What you will do: Show each line from the listing that includes the word "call".

Recorded information:
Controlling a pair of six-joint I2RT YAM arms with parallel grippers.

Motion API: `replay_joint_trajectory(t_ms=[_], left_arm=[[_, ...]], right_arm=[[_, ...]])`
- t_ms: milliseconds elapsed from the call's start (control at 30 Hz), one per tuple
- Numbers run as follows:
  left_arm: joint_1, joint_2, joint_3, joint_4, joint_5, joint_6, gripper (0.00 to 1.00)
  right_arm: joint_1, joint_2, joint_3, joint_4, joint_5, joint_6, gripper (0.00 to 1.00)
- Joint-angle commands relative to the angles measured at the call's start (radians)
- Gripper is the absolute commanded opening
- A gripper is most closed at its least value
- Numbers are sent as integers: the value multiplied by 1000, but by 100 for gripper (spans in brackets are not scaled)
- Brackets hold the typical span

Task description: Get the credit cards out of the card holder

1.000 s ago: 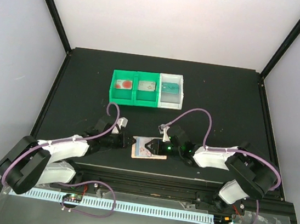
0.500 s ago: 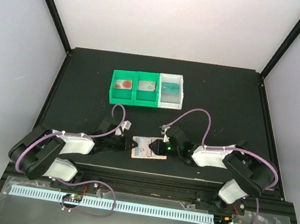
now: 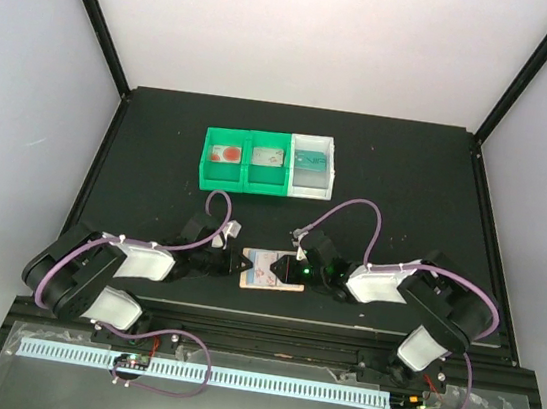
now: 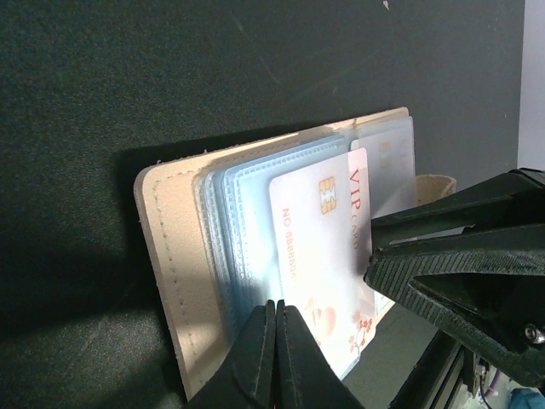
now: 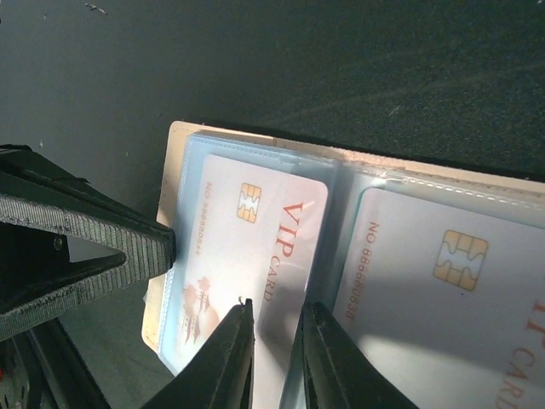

Answer:
- t_ms: milliseconds elapsed from the call's start (control at 30 Hz), one per tuple
- Joint-angle commands relative to the angles measured at the call's start (radians)

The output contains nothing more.